5:上側の袖を袖つけから折って、身ごろの上に重ね、次に身ごろを下から2つに折り上げる。この時に衿元を折らないように気をつけること。

 

手前から両端を持つとたたみやすい

手前から両端を持つとたたみやすい

7:そのまま崩さないように、手前から両端を持って上下を裏返す。

 

たとう紙に入れる時は、袖が付いている方を左側にして入れる

たとう紙に入れる時は、袖が付いている方を左側にして入れる

8:もう一方の袖も同じように折り返して出来上がり。

 

着物をたたむ時は折り目正しく

和装類は、直線裁ちなので本来きちっと平面に四角く折りたためるものですが、たとう紙に入れて長期間保管することによって、特に折りたたんだ時に四角から出る衿先や袖の部分に余分な折り目がつきやすく、思わぬところにシワや余分な折り目がついてしまうこともあるので注意が必要です。
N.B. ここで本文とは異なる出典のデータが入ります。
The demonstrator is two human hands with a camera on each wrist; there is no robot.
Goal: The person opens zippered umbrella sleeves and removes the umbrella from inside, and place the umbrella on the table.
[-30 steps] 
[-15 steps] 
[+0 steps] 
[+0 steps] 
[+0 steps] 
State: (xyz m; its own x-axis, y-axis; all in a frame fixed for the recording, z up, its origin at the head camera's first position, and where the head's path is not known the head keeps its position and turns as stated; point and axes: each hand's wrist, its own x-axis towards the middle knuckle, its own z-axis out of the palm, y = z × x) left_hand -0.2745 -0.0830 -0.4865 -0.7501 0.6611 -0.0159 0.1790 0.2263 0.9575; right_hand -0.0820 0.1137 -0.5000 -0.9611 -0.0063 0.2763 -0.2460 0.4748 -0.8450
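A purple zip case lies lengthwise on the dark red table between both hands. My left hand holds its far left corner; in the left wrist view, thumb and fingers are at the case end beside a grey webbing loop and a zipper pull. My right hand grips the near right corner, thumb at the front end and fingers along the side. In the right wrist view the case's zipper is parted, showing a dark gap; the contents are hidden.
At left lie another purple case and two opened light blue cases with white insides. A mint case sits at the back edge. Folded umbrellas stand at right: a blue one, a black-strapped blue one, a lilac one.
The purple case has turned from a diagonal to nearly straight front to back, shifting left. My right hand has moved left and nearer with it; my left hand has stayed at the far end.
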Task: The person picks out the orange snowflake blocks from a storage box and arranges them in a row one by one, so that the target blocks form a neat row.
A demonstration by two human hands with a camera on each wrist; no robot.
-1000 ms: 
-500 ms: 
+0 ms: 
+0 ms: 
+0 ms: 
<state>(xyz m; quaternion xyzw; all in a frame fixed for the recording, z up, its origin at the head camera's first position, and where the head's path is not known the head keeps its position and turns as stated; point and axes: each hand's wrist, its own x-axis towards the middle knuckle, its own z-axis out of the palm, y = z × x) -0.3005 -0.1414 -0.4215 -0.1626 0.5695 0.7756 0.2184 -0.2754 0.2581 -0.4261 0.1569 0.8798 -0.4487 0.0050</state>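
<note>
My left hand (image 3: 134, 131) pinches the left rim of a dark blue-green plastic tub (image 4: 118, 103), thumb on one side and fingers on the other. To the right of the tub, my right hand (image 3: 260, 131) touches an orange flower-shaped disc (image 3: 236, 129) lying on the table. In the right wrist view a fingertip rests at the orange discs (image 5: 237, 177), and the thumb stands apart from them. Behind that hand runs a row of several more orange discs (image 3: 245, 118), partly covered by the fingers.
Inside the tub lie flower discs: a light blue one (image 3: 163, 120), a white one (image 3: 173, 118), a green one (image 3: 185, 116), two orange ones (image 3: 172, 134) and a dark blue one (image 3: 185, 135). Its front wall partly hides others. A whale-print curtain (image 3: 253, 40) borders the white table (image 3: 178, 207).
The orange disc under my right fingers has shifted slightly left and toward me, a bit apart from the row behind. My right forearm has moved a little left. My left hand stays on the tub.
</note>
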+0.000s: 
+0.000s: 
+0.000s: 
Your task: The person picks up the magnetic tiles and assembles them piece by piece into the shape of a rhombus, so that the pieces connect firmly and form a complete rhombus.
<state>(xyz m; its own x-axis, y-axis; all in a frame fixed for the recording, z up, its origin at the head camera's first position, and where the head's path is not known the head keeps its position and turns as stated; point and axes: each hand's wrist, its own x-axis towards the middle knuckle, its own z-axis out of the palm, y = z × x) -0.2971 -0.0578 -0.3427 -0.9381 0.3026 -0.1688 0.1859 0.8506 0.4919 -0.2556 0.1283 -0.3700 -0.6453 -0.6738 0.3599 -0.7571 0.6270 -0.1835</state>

また収納場所によってはどうしても身ごろを折ることになりますが、折り目に真綿や紙などを棒状にしてはさんでおくと、折り目が軽減されます。縦の折り目は思ったより目立たずかえって美しいこともありますが、横の折り目はあまり見かけもよくなく目立ちます。次に着る時になって慌ててアイロンをかけずにすむように、折り目正しくきれいにたたんで保管しておきましょう。